Baştan ayağa gözümle süzmeye başladım. Önce akli dengesinin yerinde olmadığını düşündüm. Yirmili yaşlarında bir genç deli gibi çöl, cihan gezecek. Aradığı belki de sadece bir mısra. Ne tuhaf insanlar vardı şu dünyada. Ona sunulmuş çöl zilletinden uzak yaşamı geride bırakmış, edebiyatın bağrı diye çöle koşmuştu. Derin bir nefes alıp “neyi değiştireceksin kaderinde” dedim. Yine güldü.
- “Bir şey değiştirmeyeceğim. Belki de birinin ihtiyacı vardır diye fellik fellik cihanı geziyorum” dedi.
O kadar vakit gezip de ihtiyacı olan birini bulamamıştı mı yani ? Hem insan başkasının kaderini düzeltmek için kendi kaderinden vazgeçer mi? Böyle yaşamaktan kesinlikle rahatsızlık duyduğundan emin olan bir ses tonuyla ;
- “Öyleyse neden kendi kaderini değiştirmiyorsun” dedim.

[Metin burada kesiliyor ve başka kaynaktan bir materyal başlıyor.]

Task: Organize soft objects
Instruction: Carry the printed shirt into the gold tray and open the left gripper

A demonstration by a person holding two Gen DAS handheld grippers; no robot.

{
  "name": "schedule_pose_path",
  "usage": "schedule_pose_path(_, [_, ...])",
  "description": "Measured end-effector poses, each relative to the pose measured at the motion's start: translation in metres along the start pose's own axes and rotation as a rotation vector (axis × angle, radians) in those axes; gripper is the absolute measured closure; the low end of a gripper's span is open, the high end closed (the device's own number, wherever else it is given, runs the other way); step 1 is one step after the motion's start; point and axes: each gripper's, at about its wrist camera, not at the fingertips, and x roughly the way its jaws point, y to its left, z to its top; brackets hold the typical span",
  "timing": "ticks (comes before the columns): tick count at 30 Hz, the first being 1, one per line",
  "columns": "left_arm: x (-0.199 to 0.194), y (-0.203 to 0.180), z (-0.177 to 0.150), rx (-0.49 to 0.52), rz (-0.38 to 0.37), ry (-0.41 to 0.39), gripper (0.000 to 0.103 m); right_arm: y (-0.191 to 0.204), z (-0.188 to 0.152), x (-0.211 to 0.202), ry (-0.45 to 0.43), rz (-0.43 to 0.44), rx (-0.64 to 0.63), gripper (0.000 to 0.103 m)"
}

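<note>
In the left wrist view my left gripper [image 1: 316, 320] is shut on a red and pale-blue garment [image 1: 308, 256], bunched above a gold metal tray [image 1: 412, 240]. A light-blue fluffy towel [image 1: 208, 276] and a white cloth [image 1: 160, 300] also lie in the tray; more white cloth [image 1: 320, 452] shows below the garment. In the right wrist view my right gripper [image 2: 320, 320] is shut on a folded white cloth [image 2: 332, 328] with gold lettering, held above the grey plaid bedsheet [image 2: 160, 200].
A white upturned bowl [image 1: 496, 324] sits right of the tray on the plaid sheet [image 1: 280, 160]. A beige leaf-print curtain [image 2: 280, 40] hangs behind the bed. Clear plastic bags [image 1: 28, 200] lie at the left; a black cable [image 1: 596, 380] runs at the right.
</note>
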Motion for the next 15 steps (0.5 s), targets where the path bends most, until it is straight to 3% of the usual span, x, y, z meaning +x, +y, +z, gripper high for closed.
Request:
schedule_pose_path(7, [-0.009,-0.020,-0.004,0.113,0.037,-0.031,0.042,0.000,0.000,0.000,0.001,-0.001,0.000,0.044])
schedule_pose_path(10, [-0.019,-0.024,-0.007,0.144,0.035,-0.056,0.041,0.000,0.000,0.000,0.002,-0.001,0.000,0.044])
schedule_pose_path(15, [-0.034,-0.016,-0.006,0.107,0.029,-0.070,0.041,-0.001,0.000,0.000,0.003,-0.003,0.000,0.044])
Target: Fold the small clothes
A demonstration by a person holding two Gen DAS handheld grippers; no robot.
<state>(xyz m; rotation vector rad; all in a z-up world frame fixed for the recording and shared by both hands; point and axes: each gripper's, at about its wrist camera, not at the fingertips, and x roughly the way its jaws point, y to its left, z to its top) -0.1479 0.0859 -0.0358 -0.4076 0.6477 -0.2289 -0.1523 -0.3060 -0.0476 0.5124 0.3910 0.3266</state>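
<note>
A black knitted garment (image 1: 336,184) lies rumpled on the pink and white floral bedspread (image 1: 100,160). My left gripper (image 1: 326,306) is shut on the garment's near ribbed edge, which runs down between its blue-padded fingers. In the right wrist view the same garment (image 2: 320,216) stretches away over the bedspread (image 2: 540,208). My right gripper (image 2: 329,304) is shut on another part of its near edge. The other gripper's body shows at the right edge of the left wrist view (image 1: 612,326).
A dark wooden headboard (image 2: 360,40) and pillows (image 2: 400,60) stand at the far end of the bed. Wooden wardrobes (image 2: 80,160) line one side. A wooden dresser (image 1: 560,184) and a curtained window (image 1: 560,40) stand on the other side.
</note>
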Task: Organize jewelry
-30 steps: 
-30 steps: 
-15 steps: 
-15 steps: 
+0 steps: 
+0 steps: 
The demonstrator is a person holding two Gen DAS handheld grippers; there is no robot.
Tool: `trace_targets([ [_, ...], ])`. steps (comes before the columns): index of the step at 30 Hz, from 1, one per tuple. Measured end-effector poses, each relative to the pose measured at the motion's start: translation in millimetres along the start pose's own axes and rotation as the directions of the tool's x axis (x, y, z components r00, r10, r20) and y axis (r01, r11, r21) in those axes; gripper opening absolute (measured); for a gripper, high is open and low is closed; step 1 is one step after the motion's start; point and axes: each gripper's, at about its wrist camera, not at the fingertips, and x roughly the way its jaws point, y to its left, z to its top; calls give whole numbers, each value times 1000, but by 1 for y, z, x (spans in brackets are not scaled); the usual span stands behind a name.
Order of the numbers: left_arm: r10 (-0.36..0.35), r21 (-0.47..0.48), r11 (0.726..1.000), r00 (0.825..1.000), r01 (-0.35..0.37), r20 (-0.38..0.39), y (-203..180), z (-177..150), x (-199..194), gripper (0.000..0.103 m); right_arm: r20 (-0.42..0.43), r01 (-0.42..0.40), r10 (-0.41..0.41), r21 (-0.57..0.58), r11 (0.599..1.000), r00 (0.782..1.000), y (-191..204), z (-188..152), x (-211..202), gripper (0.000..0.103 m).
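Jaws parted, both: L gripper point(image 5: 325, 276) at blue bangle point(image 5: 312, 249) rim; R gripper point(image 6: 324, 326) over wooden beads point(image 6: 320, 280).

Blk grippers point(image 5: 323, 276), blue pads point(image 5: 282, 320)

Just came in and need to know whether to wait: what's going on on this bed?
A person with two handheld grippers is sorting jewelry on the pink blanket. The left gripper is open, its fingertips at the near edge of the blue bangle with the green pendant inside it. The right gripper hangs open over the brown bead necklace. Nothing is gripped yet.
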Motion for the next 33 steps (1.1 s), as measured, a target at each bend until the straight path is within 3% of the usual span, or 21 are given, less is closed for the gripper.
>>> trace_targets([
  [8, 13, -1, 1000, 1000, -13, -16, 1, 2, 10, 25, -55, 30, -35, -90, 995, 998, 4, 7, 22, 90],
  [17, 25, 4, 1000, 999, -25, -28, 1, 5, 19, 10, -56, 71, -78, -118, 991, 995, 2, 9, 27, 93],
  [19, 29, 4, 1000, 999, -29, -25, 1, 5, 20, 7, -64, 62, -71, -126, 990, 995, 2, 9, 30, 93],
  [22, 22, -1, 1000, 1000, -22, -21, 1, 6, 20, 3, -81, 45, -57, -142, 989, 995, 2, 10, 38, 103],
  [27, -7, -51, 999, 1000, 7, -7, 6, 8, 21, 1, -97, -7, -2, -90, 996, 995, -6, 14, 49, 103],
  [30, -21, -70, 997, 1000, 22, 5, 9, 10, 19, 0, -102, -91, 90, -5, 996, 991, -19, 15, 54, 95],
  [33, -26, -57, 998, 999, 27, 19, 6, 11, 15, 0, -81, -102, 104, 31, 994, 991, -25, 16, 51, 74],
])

- “ Benim kaderim bana şöyle seslenir :
“ Ne kadar uğraşsanız da bulamazsınız noksanımızı /
Hem sonra sevmez Allah, sığmaz cömertliğe.
Kusurlar ve noksanlıklar benden uzaktır /
Tıpkı kutup yıldızının ihtiyarlıkla olan uzaklığı gibi”
Şiire devam ettiğini anlayarak; “ Keşke yıldırım gibi bulutlarımın yerine / Başkaları gibi yağmur yüklü bulutlarım olaydı.” demedin mi yani hiç?
Yüzüne yaşadıklarından hatıra kalarak yapışmış bir yüz ifadesiyle yeniden gülerek: “Demedim.Belki de bu da benim kaderimdir.” dedi.